ST. LOUIS — A good 1.5 million years before spring break or the America’s Cup, guys liked to cluster by the water. Male hominids living in East Africa that long ago hung out in groups by a large lake that also attracted a variety of animals, researchers reported March 27 at the annual meeting of the American Association of Physical Anthropologists. The evidence: footprints, and lots of them.
A team led by Brian Richmond of the American Museum of Natural History in New York City first excavated 1.5-million-year-old hominid footprints near Kenya’s Lake Turkana in 2007. Last year, the researchers discovered 20 more comparably ancient footprint sites in the same area. Most foot impressions belonged to antelopes, pigs, hippos and waterbirds, such as pelicans. But sets of footprints from groups of hominids, probably some species of the genus Homo, turned up surprisingly frequently, Richmond said. Each site contains tracks of two or more individuals.

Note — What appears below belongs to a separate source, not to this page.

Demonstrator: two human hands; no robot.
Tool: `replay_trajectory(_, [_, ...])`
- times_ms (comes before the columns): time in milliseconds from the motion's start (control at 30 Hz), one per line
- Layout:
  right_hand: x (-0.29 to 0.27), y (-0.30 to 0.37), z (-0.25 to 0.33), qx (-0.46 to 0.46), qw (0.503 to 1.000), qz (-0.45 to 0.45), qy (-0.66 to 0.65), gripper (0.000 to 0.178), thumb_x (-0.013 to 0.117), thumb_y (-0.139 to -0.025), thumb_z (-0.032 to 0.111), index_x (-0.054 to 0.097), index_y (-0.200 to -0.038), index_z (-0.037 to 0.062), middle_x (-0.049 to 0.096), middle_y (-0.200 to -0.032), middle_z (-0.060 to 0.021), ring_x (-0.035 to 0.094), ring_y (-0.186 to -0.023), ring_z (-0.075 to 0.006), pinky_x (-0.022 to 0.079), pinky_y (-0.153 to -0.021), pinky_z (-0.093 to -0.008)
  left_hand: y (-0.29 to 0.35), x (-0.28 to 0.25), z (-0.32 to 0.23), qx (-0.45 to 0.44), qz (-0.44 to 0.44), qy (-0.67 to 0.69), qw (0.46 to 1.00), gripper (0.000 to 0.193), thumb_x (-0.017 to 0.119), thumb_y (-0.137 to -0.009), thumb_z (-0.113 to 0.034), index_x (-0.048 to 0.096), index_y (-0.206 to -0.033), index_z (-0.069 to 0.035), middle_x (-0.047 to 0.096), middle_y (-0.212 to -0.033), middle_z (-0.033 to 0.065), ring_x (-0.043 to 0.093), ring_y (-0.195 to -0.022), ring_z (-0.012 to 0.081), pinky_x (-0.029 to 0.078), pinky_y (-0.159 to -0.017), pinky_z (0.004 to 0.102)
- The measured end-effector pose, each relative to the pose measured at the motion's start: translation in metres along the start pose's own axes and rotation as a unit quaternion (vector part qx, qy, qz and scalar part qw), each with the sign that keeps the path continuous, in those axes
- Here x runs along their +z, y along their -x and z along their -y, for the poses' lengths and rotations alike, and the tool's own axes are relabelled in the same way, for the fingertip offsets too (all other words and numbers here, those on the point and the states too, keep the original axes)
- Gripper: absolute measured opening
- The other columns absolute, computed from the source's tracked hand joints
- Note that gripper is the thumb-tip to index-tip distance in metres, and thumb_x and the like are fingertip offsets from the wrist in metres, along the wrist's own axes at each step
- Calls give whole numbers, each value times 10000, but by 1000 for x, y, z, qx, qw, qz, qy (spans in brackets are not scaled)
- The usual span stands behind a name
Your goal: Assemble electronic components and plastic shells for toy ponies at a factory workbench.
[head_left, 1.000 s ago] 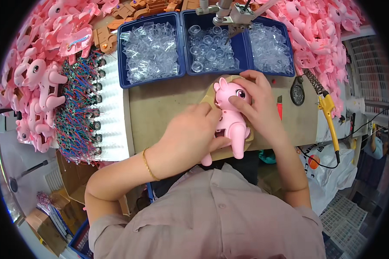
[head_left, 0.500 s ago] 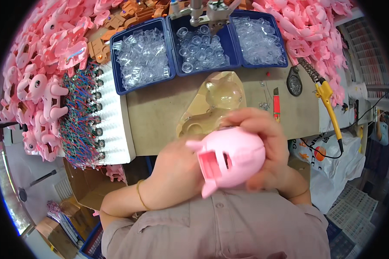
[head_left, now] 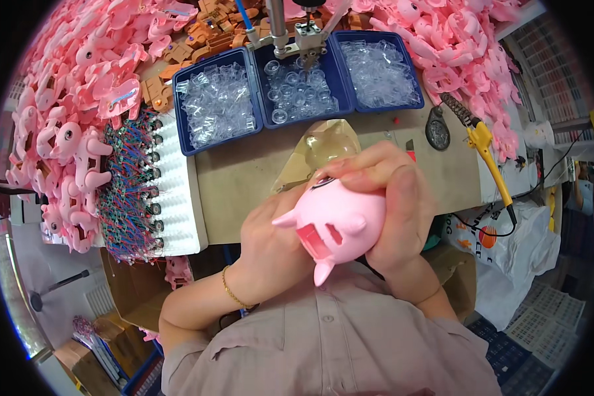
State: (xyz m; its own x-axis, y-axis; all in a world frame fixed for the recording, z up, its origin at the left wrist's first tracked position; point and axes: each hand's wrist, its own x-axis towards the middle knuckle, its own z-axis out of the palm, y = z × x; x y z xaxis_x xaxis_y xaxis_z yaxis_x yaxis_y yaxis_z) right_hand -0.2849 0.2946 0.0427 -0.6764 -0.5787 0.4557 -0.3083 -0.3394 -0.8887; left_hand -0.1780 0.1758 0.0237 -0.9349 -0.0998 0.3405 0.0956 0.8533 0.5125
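Close in front of my chest, a pink plastic toy animal [head_left: 346, 221] is held between both hands. Its rectangular opening and narrow slot face me, and part of a printed eye shows near its far edge. My right hand [head_left: 399, 204] wraps over the far and right sides, thumb and fingers bent round the shell. On the left side, my left hand [head_left: 274, 234] is closed against the toy, its fingertips mostly hidden behind it. Just beyond the hands lies a tan moulded holder [head_left: 330, 145] with a hollow, partly covered by my right hand.
Blue bins [head_left: 261, 122] of clear plastic parts stand behind, under a metal machine head [head_left: 307, 39]. Pink toy shells [head_left: 72, 145] pile up on both sides. Wired components [head_left: 132, 191] lie at left on a white ribbed tray [head_left: 181, 198]. A yellow soldering iron [head_left: 492, 158] rests at right.
The toy has turned and tilted in my hands, bringing part of its eye into sight. My right hand has shifted its hold over the far side. The view has moved slightly.
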Motion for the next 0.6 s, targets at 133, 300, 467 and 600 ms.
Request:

Only the hominids, unlike the other animals, traveled east to west and west to east, perhaps skirting the edge of what was once a substantial lake, he suggested. Hippo tracks run perpendicular to those of hominids, possibly marking the larger animals’ lake visits and departures.
The hominid prints at all 20 sites appear to be those of tall males. If that’s the case, adult males must have been involved in some sort of cooperative activity, Richmond suggested. But whether they were hunting or doing something else remains a mystery.